Washington Monthly recently endeavored to create a list of the worst colleges in America, a worthwhile pursuit, perhaps, considering how much we fork out in tuition each year and how much debt we accumulate trying to “get a good education.” While the analysis presented some compelling rationales about the quality of one’s education being tied to cost, debt, and graduation rates, it missed the boat on weighing the main indicator of how good or bad someone’s college education may be: economic potential.

While there are no doubt those among us who pursue college as an exercise in existential experimentation, fulfilling our need to ascend the heights of America’s learned class just for the love of knowledge, most of us attend college as a means to an end. The real point of education – at least it should be – is to prepare yourself to contribute to society in some meaningful way and to be able to make a living at your chosen profession.  

From the time we’re young, we’re taught that going to school and getting a good education are necessary predicates to success in life. Studies and statistics are cited repeatedly about how much better off college graduates are than their peers who have not attained some level of higher education.  The fact of the matter is, though, that the main reason a college education matters is because it’s supposed to teach us some sort of valuable skills that we can then translate into jobs or entrepreneurial opportunities, enabling us to pay our bills, save for retirement, set a better financial course for our kids, and take some nice vacations and enjoy some nice things in the meantime.  If a college doesn’t do that, then, yes, it may be one of the worst in the nation.

When it comes to assigning value to the best colleges in the country, we most often reflect on the cache of a given institution. It may cost more money, we may take on more debt to go to tier one schools (trust me, I know) but ultimately, the recognition of going to a “great school” is worth it – not because of bragging rights, but because of what our economic potential becomes for having attended a particular school.  The potential to advance based on prestige only works if you go to a top tier school, a conundrum that was recently explored in CNN Films’ Ivory Tower, a look at the real value of college these days and the tension that exists between educating students and competing for prestige among academic institutions. 

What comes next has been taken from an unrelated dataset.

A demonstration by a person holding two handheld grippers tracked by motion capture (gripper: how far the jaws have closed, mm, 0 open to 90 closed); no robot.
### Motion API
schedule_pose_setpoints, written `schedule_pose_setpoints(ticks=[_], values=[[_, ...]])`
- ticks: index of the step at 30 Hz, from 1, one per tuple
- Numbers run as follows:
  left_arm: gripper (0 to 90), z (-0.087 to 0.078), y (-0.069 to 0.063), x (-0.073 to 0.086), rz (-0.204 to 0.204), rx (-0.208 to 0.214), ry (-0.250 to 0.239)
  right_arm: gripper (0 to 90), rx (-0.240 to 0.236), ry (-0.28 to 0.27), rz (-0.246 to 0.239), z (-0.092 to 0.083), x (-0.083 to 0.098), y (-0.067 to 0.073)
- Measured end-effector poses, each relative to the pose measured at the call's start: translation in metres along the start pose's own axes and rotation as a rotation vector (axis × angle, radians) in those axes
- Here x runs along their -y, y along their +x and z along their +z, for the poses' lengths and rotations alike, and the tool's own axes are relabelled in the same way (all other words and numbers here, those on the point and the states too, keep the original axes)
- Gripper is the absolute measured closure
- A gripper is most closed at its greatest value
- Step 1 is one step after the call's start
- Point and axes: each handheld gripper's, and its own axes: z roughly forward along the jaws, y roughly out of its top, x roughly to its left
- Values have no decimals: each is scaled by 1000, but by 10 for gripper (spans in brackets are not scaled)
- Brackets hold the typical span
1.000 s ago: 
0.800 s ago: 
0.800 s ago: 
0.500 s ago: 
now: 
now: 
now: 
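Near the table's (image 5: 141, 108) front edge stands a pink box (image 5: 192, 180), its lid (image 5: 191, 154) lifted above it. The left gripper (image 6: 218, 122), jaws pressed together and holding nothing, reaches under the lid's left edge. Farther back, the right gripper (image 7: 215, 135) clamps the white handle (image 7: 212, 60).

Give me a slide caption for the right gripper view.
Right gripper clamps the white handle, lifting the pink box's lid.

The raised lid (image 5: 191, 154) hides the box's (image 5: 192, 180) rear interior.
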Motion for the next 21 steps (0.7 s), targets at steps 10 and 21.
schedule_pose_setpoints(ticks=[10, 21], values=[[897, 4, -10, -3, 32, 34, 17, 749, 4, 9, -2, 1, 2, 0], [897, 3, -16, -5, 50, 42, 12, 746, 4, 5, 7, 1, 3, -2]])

In reality, though, not everyone will be able to attend an Ivy League school. Not everyone will want to attend an Ivy League school. But everyone who goes to college (or community college) does so with the expectation that their education will be valuable to them. That’s why, instead of focusing on lists about which school is better than another based on things like tuition, test scores, endowments, and class size, we should rank schools by the way in which they prepare their students to go out into the world as productive citizens. 

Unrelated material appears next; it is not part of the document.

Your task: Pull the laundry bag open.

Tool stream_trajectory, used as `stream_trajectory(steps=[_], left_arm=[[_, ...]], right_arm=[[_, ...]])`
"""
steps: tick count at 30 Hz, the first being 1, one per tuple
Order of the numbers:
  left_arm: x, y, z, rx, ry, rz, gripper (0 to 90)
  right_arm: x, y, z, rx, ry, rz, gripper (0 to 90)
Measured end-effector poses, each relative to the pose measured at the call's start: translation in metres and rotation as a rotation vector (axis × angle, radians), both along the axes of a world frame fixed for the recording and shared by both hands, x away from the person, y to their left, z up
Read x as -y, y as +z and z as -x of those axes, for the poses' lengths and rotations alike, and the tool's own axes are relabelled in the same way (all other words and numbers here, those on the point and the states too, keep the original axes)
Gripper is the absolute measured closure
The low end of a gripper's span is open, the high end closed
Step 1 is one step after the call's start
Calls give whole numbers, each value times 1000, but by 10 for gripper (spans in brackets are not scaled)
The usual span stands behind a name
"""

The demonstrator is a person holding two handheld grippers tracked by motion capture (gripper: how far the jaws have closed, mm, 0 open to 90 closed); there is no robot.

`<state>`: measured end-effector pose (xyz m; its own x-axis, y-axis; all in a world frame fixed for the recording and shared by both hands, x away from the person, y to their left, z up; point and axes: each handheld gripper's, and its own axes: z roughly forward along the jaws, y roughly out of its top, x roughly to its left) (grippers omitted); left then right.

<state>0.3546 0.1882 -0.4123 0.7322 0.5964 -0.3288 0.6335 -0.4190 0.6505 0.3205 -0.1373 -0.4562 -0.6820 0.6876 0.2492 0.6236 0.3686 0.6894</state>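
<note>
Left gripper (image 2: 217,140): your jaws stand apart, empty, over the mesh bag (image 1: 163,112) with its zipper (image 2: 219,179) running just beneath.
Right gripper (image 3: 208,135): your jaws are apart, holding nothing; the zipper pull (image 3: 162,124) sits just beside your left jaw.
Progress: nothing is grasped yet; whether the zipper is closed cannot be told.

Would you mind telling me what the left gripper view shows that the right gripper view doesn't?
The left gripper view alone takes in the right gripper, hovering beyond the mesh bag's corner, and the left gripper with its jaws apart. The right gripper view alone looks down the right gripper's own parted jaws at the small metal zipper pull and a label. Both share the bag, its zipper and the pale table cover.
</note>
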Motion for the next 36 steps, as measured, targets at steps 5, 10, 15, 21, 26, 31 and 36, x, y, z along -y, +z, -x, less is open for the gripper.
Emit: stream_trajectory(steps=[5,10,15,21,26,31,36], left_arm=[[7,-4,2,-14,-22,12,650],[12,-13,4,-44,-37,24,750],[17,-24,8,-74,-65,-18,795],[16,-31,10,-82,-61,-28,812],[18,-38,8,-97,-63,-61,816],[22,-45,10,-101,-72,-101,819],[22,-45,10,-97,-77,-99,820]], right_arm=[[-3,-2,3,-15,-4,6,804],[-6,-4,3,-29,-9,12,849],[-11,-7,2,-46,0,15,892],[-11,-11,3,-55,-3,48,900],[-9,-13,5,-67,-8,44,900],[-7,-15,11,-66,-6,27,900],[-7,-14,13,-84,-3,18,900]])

Upon graduation, students should be able to find work, making a livable wage, within six months of matriculation, or they should be prepared to pursue a graduate degree, or be armed with the skills to start a viable entrepreneurial venture. If they are not so equipped, we can feel comfortable in saying that these students have not attended a good school. The system of school rankings creates a false sense of security that the educations we’re paying for are as meaningful and valuable as we hope them to be. Regardless of where a school falls on a mythical ranking list, if it doesn’t prepare a person to making a living and pursue things like home ownership and starting a family, then it fails the good school test. We should focus less on rankings and more on the broad measure of economic opportunity that enables people the chance to take a bite at their version of the American Dream.

Without a doubt, cost, debt, teacher quality, and the resources a college has all factor in to the kind of educational experience it creates. But we should not discount schools that lack fancy names or highfalutin pedigree if they endow their students with marketable skills that can be used to ensure active economic participation in our society.